A new citizen’s forestry coalition has emerged in BC urging government to make significant changes in the forest industry’s regulations and practices. This new organization is called the BC Coalition for Forestry Reform and it is growing in membership daily.
For years, we’ve known that the legislation that governs the Professional Reliance Model needs to be changed. And we’ve known that the Forestry and Range Practices Act (FRPA) that has managed forestry in our province for the last 15 years is far from acceptable. The FRPA is a mechanism that ignores values other than timber, including air, water, soil, wildlife, tourism, and recreation. The objectives set by the provincial government to protect such life-supporting components of our planet as biodiversity and ecosystems apply only to the extent that they do not “unduly reduce the supply of timber from British Columbia’s forests.” In an era of climate change, this policy is neither reasonable nor practical.
All around the province there is a growing discontent with logging companies that carry out cutting plans without proper consultation or social approval of people who live in the affected watersheds. The time has come to give back a significant voice in the planning process to neighbourhoods and communities. It is this shutting out of the public interest that is the most galling fact of the Professional Reliance Model.
Sit at the table with the logging company that is active in your home place and see how far you get with your concerns. Registered professional foresters (RPFs), who make final decisions, are expected to follow an ethic that includes protection of the public interest and whatever ecological factors are involved. The sad fact is that they are compelled to work principally in the interest of their timber-focused employers. The result has been a disastrous mismanagement of forest lands.
With the 2017 election of the new provincial government, the Professional Reliance Model has come under review. The public has been encouraged to submit their comments and describe their good and bad experiences of forestry practices in their local scene. By the time this article is published in TheGreenGazette, the deadline for submissions will have passed. Yet, the game is not over. It is expected that big changes will be called for. Recommendations after the model of the Cohen Commission might be expected, and it will be at this action phase of the review that the public can come forward and make itself heard in support of the recommendations.
We are aware that it is one thing to call for the revoking of the Professional Reliance Model, and another thing to establish a new and appropriate set of regulations and policies. A return to the conditions where we left off before the FRPA was instituted would make a good beginning, including the rebuilding of local forestry offices. But the BC Coalition for Forestry Reform is taking a far broader view.

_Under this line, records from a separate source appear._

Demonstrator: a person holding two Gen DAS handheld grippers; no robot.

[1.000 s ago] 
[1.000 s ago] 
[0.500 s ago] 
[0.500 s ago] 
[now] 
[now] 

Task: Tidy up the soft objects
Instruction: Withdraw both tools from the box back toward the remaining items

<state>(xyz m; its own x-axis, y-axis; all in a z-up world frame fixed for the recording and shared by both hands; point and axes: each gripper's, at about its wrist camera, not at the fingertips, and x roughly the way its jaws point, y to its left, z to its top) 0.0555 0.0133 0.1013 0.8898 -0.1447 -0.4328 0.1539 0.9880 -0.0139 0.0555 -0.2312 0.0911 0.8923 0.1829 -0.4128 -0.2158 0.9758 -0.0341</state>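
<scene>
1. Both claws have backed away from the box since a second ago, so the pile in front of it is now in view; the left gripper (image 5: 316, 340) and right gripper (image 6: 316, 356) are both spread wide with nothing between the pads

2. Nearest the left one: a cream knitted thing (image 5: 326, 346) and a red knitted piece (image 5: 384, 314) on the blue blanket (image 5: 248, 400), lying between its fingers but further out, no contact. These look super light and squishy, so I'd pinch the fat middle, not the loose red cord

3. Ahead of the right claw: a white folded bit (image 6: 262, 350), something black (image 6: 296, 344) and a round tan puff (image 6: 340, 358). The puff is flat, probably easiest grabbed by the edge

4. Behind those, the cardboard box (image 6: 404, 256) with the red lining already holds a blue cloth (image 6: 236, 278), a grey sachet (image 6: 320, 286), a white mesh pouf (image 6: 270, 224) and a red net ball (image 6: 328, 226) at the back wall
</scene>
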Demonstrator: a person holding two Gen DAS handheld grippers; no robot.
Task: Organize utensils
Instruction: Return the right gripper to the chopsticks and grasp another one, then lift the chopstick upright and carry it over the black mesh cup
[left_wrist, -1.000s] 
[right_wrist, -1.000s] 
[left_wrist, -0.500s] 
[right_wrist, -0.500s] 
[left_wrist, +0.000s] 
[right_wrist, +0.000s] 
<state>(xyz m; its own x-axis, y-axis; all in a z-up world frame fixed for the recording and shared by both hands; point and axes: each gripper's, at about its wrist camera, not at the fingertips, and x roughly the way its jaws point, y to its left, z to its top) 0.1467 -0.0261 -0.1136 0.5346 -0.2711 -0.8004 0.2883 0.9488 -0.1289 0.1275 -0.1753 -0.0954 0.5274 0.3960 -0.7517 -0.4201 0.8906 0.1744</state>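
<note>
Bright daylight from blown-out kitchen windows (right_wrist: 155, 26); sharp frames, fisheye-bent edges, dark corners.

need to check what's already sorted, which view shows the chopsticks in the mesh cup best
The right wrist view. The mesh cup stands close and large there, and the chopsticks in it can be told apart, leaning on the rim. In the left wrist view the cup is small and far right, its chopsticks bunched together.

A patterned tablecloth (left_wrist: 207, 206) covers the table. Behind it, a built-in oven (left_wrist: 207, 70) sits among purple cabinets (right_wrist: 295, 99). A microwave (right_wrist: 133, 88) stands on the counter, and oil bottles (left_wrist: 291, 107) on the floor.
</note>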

Our membership is united in support of the following changes in the conduct of BC forestry:
- Forest management according to landscape-level planning, including a mandatory shared decision-making process with local communities.
- Landscape-level plans to be made available for public review and that incorporate public needs and values.
- Recognition of timber and non-timber values, including water, wildlife habitat, biodiversity, tourism, and recreation.
- The restoration of clear government discretionary powers with regard to the approval of harvest plans and practices, including an updated Forest Practices Code with accompanying Guidelines.
- A mandate to guide forestry planning on the basis of scientific data. Full recognition, for example, of global warming and adjustment of forest policies accordingly.
- A vigilant monitoring system, well budgeted and independent of corporate control, with attention given to riparian zones.
- Staffing levels and budgets adequate to support the proposed changes.
The BC Coalition for Forestry Reform invites interested parties, and especially communities and neighbourhood forestry committees, to join in the work of achieving meaningful, legally based participation in local forestry practices. Our new website can be viewed at BCCFR.org and/or contact Van Andruss at vanandruss@gmail.com.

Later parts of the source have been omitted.